▸ To do
The answer should consist of each line from the data below that includes "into".

▸ Record set
*** Block opens ***

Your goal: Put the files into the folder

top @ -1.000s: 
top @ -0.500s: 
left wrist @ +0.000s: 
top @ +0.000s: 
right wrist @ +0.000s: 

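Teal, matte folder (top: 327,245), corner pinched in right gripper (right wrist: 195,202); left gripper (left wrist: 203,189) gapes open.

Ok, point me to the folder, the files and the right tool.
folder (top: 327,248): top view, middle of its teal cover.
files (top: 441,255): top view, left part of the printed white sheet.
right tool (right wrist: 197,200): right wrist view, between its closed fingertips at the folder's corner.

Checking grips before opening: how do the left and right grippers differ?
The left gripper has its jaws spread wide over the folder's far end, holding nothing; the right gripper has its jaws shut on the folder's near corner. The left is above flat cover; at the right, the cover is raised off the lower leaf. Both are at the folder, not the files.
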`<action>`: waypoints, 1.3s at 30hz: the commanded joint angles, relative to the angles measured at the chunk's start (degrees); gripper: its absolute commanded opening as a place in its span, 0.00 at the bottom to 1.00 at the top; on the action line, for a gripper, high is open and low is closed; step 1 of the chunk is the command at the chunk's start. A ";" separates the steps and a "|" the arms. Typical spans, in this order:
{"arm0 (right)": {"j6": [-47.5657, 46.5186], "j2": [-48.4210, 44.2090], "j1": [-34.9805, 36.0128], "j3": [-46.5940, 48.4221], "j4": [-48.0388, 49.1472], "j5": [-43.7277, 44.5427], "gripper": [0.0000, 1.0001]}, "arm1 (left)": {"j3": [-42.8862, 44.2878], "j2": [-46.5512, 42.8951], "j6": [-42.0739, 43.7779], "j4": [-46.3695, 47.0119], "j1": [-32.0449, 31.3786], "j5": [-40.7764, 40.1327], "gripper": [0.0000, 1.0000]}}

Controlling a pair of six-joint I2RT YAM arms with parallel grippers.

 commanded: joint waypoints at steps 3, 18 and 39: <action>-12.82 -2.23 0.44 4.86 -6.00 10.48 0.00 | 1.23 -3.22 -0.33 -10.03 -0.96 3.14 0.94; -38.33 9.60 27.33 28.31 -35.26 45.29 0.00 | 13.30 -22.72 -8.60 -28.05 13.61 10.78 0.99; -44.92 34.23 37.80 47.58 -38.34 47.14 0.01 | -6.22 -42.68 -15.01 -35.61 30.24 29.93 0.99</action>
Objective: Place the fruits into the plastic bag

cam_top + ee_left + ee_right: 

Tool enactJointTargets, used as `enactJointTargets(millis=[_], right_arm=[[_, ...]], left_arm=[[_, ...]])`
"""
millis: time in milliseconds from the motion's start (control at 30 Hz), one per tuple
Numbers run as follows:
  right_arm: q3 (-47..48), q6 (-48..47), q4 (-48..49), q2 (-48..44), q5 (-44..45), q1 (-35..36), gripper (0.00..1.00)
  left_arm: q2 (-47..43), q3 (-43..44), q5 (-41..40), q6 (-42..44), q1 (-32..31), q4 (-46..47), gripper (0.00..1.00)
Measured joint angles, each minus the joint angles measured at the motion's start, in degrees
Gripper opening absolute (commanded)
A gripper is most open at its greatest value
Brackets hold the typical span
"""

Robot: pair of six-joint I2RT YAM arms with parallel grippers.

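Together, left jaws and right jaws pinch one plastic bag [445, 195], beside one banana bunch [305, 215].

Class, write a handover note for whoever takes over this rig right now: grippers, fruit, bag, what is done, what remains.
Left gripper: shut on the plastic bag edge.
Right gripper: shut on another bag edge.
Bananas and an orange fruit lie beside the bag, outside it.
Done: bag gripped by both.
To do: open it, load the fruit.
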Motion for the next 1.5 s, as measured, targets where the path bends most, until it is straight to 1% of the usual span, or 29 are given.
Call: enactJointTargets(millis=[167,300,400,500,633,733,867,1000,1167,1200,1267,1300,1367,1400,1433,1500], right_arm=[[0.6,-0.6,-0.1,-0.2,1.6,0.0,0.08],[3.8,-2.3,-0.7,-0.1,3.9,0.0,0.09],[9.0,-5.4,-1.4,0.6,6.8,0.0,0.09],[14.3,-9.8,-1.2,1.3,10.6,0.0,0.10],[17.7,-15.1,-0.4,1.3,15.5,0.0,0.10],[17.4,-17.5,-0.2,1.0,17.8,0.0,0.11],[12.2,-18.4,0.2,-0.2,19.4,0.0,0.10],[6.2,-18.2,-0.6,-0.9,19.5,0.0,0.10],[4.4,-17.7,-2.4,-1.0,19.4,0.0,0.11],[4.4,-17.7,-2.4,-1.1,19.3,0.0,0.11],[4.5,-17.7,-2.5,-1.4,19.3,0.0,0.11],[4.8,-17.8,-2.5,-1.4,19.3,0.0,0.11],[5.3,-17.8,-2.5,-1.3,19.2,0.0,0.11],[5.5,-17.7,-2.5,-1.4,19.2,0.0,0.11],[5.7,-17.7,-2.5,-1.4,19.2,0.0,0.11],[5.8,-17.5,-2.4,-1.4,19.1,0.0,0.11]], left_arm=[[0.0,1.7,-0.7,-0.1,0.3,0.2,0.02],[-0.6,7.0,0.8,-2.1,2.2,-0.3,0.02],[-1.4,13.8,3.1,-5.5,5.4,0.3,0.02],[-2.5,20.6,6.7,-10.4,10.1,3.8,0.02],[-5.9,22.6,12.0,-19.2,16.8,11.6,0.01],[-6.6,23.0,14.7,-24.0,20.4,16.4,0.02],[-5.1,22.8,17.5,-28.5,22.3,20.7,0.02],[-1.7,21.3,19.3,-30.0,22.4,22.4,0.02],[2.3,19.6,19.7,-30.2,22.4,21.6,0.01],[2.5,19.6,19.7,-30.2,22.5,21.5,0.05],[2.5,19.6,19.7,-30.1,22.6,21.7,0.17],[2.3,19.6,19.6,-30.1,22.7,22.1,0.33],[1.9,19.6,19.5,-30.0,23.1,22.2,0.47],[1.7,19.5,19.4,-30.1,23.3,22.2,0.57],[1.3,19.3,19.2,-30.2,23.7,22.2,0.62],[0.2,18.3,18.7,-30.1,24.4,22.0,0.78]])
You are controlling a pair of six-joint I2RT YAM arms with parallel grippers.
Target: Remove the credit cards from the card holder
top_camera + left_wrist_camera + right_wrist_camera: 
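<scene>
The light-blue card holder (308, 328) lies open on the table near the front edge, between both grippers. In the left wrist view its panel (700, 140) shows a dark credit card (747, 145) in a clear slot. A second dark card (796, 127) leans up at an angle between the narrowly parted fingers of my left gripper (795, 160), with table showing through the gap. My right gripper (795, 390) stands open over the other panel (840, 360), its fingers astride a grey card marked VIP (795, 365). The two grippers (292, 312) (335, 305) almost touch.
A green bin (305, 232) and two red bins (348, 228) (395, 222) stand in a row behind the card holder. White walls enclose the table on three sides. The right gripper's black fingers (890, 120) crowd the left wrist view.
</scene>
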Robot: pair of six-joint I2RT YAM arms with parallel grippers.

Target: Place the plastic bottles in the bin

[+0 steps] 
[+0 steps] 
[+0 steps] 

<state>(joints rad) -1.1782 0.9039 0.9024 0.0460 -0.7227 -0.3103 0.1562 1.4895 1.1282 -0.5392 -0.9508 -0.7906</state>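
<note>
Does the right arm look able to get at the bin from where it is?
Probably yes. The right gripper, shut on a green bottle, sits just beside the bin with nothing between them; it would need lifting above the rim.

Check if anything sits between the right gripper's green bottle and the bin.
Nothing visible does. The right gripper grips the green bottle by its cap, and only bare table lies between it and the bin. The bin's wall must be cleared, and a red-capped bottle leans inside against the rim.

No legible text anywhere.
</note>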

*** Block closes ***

▸ Reply
Your goal: Put the files into the folder
Objective: Place the fruits into the plastic bag

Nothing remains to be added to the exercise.